### Action item
Working from the entries below, give again each line from the first through the one containing "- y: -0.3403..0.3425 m", exactly and with nothing else.

################

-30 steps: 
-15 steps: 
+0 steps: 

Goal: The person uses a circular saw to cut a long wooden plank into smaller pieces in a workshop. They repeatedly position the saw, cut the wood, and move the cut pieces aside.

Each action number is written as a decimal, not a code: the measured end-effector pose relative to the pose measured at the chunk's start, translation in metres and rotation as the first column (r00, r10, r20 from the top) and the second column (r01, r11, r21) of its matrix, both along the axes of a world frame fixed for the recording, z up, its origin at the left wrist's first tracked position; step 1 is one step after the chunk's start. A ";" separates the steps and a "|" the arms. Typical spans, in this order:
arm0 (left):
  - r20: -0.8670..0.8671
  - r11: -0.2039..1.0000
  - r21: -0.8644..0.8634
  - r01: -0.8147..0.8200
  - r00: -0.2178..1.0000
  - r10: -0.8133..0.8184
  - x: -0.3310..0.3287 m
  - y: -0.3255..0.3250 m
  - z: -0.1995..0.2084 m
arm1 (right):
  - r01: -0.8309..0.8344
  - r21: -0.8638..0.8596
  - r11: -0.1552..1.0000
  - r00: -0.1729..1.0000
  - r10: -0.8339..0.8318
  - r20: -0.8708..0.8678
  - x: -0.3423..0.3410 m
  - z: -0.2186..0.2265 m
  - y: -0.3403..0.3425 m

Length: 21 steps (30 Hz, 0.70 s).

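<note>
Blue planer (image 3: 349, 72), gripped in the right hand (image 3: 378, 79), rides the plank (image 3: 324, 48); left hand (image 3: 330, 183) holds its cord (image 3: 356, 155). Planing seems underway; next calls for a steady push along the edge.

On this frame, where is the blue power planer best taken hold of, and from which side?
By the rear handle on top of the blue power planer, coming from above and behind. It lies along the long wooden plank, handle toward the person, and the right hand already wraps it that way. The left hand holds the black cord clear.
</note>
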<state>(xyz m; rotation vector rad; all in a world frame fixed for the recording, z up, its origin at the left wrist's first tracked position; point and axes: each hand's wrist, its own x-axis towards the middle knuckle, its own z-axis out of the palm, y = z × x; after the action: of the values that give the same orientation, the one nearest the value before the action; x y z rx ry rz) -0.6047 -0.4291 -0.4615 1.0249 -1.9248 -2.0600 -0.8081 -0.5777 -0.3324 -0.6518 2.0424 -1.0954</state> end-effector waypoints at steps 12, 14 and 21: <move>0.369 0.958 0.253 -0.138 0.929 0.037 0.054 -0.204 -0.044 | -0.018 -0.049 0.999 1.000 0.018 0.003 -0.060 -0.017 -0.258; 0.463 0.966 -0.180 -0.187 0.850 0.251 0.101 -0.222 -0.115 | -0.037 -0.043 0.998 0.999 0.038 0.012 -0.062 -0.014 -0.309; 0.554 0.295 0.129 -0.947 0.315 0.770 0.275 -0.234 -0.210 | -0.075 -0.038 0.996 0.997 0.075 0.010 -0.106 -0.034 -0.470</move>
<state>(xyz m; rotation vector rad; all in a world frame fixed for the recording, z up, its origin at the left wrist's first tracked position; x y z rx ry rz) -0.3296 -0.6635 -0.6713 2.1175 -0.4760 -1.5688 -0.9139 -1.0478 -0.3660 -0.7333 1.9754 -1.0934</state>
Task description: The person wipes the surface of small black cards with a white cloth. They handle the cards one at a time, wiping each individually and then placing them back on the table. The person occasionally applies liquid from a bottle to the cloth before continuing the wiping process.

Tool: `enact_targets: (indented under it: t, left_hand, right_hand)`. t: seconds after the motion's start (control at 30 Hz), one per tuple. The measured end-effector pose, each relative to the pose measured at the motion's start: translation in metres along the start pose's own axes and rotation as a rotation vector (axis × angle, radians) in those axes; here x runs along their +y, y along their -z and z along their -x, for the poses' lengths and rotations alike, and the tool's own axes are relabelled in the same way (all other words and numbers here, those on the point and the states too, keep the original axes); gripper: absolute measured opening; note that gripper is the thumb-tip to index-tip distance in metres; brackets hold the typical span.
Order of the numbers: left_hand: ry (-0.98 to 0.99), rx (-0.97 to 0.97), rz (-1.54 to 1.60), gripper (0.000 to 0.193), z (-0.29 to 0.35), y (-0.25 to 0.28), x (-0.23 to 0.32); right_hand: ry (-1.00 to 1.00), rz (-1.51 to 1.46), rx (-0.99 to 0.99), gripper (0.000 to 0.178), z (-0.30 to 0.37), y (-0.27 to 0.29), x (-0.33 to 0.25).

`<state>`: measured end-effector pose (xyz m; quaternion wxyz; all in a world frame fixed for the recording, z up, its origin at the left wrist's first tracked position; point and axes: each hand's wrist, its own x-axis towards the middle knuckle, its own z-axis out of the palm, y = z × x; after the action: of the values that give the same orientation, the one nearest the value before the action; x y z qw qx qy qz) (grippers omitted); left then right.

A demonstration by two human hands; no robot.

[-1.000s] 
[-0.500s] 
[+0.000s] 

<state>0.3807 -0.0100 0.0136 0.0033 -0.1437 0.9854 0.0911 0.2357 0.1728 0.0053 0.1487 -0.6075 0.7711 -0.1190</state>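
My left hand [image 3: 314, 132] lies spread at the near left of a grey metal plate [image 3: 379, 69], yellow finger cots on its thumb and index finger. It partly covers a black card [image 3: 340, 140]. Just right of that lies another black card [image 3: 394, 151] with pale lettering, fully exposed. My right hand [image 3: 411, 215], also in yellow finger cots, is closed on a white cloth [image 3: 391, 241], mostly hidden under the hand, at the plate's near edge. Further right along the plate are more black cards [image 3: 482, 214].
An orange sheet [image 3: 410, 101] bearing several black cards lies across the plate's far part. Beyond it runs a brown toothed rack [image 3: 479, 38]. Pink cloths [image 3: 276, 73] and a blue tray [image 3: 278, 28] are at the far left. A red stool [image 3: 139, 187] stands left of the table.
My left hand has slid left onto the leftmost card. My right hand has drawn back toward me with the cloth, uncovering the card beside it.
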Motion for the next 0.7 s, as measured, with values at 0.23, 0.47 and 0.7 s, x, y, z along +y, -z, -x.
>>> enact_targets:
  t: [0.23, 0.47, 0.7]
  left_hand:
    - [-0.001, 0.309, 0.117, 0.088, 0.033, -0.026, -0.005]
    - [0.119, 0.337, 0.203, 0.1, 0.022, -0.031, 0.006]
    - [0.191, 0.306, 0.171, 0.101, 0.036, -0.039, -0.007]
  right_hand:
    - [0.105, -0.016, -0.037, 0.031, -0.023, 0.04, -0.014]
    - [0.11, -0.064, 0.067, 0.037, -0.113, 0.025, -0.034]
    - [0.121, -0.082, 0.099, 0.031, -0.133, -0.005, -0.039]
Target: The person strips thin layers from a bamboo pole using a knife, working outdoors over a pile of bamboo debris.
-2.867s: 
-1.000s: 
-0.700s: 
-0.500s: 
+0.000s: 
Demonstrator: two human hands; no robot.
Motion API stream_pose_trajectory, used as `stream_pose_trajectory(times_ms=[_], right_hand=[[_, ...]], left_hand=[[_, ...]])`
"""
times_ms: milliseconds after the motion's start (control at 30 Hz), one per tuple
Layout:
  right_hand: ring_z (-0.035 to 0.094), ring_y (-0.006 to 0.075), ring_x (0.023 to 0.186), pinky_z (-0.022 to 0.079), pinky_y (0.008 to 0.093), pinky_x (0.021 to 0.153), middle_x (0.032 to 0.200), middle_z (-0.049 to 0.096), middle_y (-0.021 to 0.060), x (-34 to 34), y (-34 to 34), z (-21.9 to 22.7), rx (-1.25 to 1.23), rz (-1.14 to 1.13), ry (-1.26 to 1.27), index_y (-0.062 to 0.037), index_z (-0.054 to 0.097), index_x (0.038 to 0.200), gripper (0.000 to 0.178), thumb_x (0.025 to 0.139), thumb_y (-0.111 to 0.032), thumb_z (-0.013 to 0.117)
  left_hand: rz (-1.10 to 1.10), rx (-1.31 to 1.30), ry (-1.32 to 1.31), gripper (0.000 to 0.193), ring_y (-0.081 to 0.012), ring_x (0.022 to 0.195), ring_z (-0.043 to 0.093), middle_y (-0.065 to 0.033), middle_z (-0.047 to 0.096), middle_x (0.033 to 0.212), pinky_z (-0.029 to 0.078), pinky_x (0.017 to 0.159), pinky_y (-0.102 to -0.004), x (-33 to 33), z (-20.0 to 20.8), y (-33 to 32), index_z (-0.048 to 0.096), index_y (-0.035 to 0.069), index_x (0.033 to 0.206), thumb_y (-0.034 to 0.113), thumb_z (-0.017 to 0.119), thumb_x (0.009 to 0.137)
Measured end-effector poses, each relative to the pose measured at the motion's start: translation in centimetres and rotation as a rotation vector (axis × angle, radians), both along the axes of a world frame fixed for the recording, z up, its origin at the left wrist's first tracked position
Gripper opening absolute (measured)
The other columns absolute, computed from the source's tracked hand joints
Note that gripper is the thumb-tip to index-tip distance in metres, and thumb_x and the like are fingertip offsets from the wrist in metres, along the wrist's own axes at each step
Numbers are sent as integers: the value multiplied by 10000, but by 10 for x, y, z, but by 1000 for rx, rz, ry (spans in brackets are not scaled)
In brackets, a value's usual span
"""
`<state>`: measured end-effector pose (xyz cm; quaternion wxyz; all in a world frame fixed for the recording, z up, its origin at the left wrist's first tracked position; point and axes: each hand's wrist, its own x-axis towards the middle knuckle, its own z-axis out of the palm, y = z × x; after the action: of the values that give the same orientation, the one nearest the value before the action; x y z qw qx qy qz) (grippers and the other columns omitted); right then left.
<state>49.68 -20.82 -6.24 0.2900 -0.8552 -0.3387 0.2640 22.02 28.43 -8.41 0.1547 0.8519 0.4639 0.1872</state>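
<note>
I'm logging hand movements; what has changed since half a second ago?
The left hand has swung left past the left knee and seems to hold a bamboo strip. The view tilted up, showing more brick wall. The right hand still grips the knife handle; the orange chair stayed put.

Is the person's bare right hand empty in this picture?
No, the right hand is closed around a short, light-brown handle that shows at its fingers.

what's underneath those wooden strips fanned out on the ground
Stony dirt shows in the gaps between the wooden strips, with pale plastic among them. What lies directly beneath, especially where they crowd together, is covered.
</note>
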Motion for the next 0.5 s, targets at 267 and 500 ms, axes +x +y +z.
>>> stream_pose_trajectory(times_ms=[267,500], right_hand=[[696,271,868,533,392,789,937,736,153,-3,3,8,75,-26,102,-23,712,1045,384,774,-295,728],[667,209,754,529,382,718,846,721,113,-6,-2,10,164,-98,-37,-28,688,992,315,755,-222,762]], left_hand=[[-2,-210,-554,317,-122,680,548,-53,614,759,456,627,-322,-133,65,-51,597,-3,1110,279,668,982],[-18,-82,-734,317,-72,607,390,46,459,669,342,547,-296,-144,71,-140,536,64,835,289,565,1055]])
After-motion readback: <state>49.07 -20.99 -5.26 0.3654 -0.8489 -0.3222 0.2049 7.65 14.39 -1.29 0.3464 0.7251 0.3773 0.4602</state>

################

### Written response
-30 steps: 
-15 steps: 
+0 steps: 

Goal: The person uses a circular saw to cut a long wooden plank into smaller pieces in a workshop. They repeatedly position the saw, cut the wood, and move the cut pieces aside.

Each action number is written as a decimal, not a code: the measured end-effector pose relative to the pose measured at the chunk's start, translation in metres and rotation as the first column (r00, r10, r20 from the top) and the second column (r01, r11, r21) of its matrix, both along the axes of a world frame fixed for the recording, z up, its origin at the left wrist's first tracked position; step 1 is one step after the chunk's start. A ";" separates the steps and a "|" the arms. Typical spans, in this order:
arm0 (left):
  - r20: -0.8670..0.8671
  - r11: -0.2039..1.0000
  - r21: -0.8644..0.8634
  - r01: -0.8147..0.8200
  - r00: -0.2178..1.0000
  - r10: -0.8133..0.8184
  - x: -0.3310..0.3287 m
  - y: -0.3255..0.3250 m
  - z: -0.1995..0.2084 m
arm1 (right):
  - r01: -0.8309..0.8344
  - r21: -0.8638..0.8596
  - r11: -0.1552..1.0000
  - r00: -0.1729..1.0000
  - r10: -0.8339..0.8318
  - r20: -0.8708..0.8678
  - x: -0.3423..0.3410 m
  - z: -0.2186..0.2265 m
  - y: -0.3403..0.3425 m

What is written here forms the complete answer.